第98章

陈飞卿反问:“难道你俩还真这样想?”

“陈飞卿!”安国侯斥责道,“出去野了这么久,倒是懂得嬉皮笑脸了!”

陈飞卿便不说话了。

安国侯缓了缓,又道:“你若非得问个清楚明白,今日我就跟你说个清楚明白。自古都是狡兔死走狗烹,如今姚氏死透了,接下来就该轮到我们。”

陈飞卿想了半天才道:“他不是这样的人。”

安国侯摇了摇头:“我不是让你与皇上反目,他确实也并非是出于私心。相反,他就是太懂身为天子该做什么了。太后是他的亲娘,他尚且能下得了手,对你我更是如此。他是皇上,外头人说什么,千百年后也不过是多一些风流轶事的谈头,对你而言,便是上佞臣传的好机会。”

安国侯见陈飞卿仍有些犹疑的样子,便觉得头疼:“我看你是野傻了。还不明白?姚家要死,安国侯府也要元气大伤,这就是皇上的目的。任何一个脑筋清明的皇上都不会愿意看见一碗水偏了的局面。所以我问你,他究竟病重到什么地步?若他下个月就要死,信不信这个月你就能成为天下闻名的佞幸?他不能动安国侯府,也不想动安国侯府,或许是忌惮你老子年轻时候的脾气,或许是为了跟你的那点子交情,但他也必须让你成不了第二个我,只有这样,他才能放心下一个皇帝不会做成他这样子受重臣挟制难以翻身。”

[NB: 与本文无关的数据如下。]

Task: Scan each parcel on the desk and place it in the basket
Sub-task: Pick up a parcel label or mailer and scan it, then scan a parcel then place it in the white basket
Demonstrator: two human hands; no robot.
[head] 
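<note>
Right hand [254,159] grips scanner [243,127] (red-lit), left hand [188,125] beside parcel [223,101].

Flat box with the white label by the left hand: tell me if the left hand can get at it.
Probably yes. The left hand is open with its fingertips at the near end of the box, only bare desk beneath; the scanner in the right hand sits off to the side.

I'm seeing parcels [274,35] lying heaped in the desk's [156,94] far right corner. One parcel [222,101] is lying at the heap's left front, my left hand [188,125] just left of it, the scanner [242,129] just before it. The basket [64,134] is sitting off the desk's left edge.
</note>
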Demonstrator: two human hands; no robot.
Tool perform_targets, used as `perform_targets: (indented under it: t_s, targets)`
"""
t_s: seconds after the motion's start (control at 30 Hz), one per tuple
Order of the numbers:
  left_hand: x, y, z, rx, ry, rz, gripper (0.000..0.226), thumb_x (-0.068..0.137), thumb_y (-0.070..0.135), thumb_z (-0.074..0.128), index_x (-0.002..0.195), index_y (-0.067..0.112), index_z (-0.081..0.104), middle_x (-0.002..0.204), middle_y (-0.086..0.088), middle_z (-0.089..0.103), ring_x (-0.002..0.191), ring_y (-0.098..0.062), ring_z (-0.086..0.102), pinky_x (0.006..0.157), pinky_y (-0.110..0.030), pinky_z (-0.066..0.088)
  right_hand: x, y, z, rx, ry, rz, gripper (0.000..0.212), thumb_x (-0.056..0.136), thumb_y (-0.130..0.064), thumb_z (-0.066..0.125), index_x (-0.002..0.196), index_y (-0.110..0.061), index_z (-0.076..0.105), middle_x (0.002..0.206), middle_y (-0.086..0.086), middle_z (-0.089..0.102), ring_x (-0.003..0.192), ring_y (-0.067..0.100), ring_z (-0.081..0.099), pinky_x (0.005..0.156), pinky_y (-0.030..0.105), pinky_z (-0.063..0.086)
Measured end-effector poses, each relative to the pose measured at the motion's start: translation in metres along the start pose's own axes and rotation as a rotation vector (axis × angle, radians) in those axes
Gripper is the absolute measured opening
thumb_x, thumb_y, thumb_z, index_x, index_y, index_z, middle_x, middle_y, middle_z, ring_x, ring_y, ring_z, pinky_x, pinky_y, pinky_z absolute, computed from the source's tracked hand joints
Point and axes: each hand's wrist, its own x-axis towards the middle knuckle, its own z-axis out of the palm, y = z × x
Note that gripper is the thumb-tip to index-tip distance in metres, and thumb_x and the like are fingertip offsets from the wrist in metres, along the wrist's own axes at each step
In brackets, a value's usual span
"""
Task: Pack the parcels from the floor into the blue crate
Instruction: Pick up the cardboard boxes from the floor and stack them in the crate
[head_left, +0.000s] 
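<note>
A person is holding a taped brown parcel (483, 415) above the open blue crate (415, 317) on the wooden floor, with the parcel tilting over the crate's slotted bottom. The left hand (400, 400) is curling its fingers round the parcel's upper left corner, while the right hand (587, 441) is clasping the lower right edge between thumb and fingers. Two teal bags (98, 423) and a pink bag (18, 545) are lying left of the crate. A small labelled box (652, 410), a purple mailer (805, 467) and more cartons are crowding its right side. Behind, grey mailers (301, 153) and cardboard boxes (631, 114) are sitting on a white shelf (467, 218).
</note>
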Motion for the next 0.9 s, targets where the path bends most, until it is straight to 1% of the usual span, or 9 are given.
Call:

陈飞卿沉默片刻,道:“这都是你猜的。第一,姚家没了,安国侯府也元气大伤,那下一个皇帝靠什么?第二,哪儿来的下一个皇帝?”

安国侯气得往他胳膊上狠狠地拍了几巴掌:“老子养了个傻子!”

陈飞卿委屈地看着他:“你们每次什么事都不告诉我,现在还嫌我傻。”

安国侯气得反倒平静下来:“下一个皇帝仍然可以倚靠安国侯府,但朝廷重臣的人心,你就难以收拢了。而有下一个皇帝自然会有,只是皇上没把这事告诉你。”

陈飞卿追问:“谁?”

安国侯道:“你管是谁?肯定会有就是了。”

陈飞卿问:“你也不知道是谁吗?”

安国侯瞪他一眼:“你以为就我们联手瞒你一个人?互相也都在瞒着。所以我说你傻,你能不能不要别人说什么就是什么?你从小老子就跟你说,说了一万遍,别人的话听一半,自己想一半,就连你亲爹亲娘也要如此,你怎么就是不听!”

陈飞卿不太服气地道:“你还跟我说用人不疑。”

“让你用谁了?你现在是用人吗?你是被人用。”安国侯揉了揉额角。

陈飞卿又问:“那假设已经有了太子人选,皇上又要铲除姚家,又要压制我们家,难道他想传位给宁王?”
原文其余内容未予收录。